O diretor-executivo da Polícia Federal, William Marcel Murad, afirmou nesta terça-feira (8) que a atuação autônoma, imparcial, técnica e apartidária permitirá à corporação enfrentar ataques, tentativas de usurpação de funções e iniciativas destinadas a desqualificar o trabalho do órgão. A declaração foi feita horas depois do afastamento preventivo do diretor-geral da PF, Andrei Rodrigues.
Murad discursou durante a abertura do 63º Curso de Formação Profissional para agentes da Polícia Federal, em Brasília. Diante de 763 alunos, ele declarou que os integrantes da instituição trabalham estritamente dentro da lei e estão comprometidos exclusivamente com o interesse público. Segundo o diretor-executivo, essa convicção mantém a corporação confiante de que a verdade dos fatos apurados nas investigações prevalecerá.

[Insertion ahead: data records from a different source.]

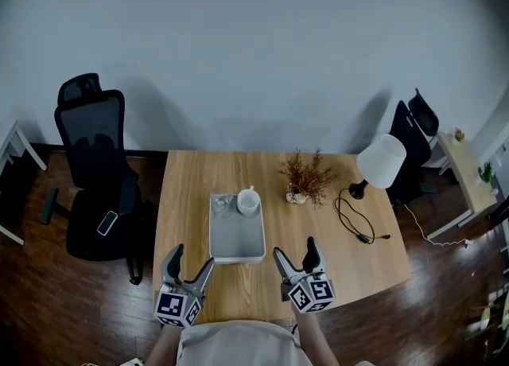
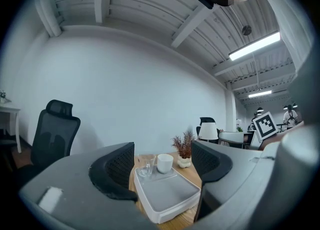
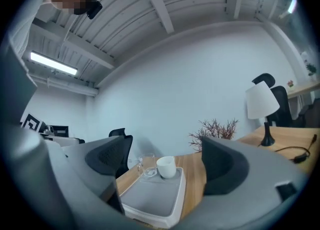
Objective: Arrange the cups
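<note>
left tool (image 1: 195, 255), right tool (image 1: 294, 247): jaws apart, empty

Wooden table (image 1: 187, 197), as I see it from above. A dried plant (image 1: 306, 176) in a pale pot stands near the far edge, right of centre. A white-shaded lamp (image 1: 381, 161) stands at the far right corner, its black cord (image 1: 352, 225) looped on the tabletop. Left of the table I see a black office chair (image 1: 94, 169) with a phone (image 1: 107, 223) on its seat. A second dark chair (image 1: 415, 138) stands behind the lamp.
</note>
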`<state>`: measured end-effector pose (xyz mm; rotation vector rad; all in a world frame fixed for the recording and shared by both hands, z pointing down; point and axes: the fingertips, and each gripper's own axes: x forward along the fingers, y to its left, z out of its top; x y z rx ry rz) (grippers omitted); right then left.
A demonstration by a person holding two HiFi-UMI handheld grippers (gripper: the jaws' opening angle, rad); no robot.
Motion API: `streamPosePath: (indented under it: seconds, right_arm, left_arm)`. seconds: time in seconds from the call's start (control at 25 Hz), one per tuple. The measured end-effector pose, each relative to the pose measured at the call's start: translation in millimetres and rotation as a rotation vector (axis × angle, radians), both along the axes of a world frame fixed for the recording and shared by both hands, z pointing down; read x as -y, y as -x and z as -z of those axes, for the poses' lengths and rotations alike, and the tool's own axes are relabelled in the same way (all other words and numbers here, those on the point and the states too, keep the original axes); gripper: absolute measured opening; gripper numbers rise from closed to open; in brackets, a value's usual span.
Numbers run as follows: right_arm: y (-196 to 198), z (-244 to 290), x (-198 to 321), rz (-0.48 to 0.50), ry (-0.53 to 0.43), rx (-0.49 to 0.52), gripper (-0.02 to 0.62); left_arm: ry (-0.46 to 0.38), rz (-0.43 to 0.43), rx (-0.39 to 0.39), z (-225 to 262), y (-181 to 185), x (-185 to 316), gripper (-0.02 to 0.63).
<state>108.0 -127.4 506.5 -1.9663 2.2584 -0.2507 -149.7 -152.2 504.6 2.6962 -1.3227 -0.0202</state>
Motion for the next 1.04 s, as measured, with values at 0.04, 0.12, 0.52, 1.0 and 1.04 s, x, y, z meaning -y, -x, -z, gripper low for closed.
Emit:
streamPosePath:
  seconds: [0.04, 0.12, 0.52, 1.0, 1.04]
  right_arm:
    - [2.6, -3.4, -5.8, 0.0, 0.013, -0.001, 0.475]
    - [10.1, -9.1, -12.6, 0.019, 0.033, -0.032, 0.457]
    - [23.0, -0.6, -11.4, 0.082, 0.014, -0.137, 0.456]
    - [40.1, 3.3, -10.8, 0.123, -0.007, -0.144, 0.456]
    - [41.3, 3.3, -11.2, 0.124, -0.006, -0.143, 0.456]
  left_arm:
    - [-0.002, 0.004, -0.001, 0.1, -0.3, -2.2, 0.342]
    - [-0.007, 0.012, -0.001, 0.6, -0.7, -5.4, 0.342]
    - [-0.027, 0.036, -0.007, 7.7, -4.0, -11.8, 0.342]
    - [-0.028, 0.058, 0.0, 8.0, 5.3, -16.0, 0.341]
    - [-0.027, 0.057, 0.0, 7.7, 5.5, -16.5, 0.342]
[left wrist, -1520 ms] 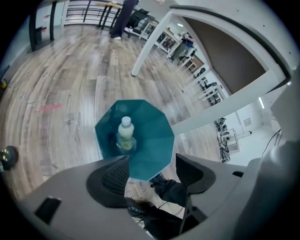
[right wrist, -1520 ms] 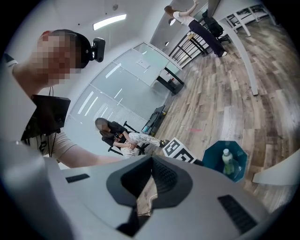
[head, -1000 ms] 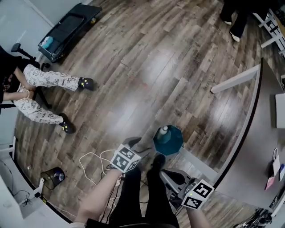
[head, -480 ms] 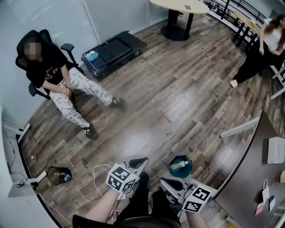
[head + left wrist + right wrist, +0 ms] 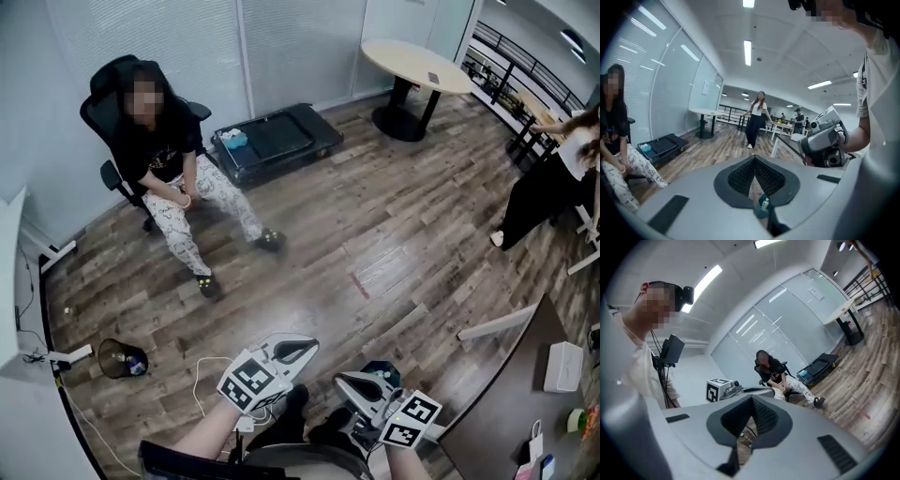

No início da manhã, antes da cerimônia, o ministro André Mendonça, do Supremo Tribunal Federal, determinou o afastamento de Andrei e do diretor de Inteligência da PF, Leandro Almada. Com a saída temporária do chefe da instituição, Murad, segundo nome na hierarquia do órgão, assumiu o comando da Polícia Federal.
Na decisão, Mendonça afirmou ter sido monitorado ilegalmente durante agosto, com a elaboração de pelo menos seis relatórios de inteligência. Um desses documentos tornou-se público após divulgação feita pelo ministro Alexandre de Moraes, também do STF. Moraes usou o relatório para sustentar que Mendonça estaria cometendo abusos de autoridade na condução das investigações da Operação Compliance Zero.
A operação apura supostas fraudes financeiras bilionárias relacionadas ao Banco Master, anteriormente controlado por Daniel Vorcaro, além do possível envolvimento de agentes públicos. Mendonça classificou como de “superlativa gravidade” e ilícita a divulgação dos relatórios de inteligência por Moraes. Segundo ele, os afastamentos têm como finalidade interromper o monitoramento e a coleta direcionada de informações.
Durante o discurso, Murad afirmou que a Polícia Federal tem o dever de proteger a instituição contra ataques e tentativas de interferência em suas funções. Para ele, o respeito às atribuições de cada órgão do sistema de Justiça criminal é necessário para assegurar a legalidade das investigações e de eventuais condenações.
O diretor-executivo ressaltou que a questão não envolve apenas interesses institucionais ou corporativos, mas o interesse público, o cumprimento da legislação e a preservação do sistema democrático. Murad também reafirmou confiança em Andrei Rodrigues e declarou que a PF atua com autonomia e imparcialidade.
Segundo Murad, a segurança dos servidores em relação aos valores e aos métodos adotados pela corporação impede que acusações desvinculadas da realidade produzam repercussão interna ou recebam apoio da sociedade. Ele acrescentou que a instituição saberá se defender de qualquer ataque, independentemente de sua origem.
Ao defender o diretor-geral afastado, Murad disse que a credibilidade conquistada pela Polícia Federal decorre de uma atuação baseada em critérios profissionais. Ele afirmou que as tentativas de desacreditar o trabalho da instituição não encontram respaldo na imprensa profissional nem na população. Para o novo comandante interino, a resposta da corporação
deve permanecer amparada pela apuração dos fatos, pelo respeito às competências legais e pela continuidade das investigações sob responsabilidade da PF, mesmo diante da crise provocada pela decisão judicial e das acusações envolvendo integrantes da cúpula do órgão federal.
Pouco depois de Mendonça divulgar a decisão, a Segunda Turma do Supremo formou maioria para manter o afastamento de Andrei e Almada. A conclusão do julgamento, porém, foi interrompida por um pedido de vista do ministro Gilmar Mendes, que solicitou mais tempo para examinar o processo.
Enquanto o caso não retornar à pauta do colegiado, permanecem válidos os efeitos da liminar concedida por Mendonça. O Ministério da Justiça e Segurança Pública, ao qual a Polícia Federal está vinculada, foi procurado pela Agência Brasil, mas não havia se manifestado até a publicação da reportagem.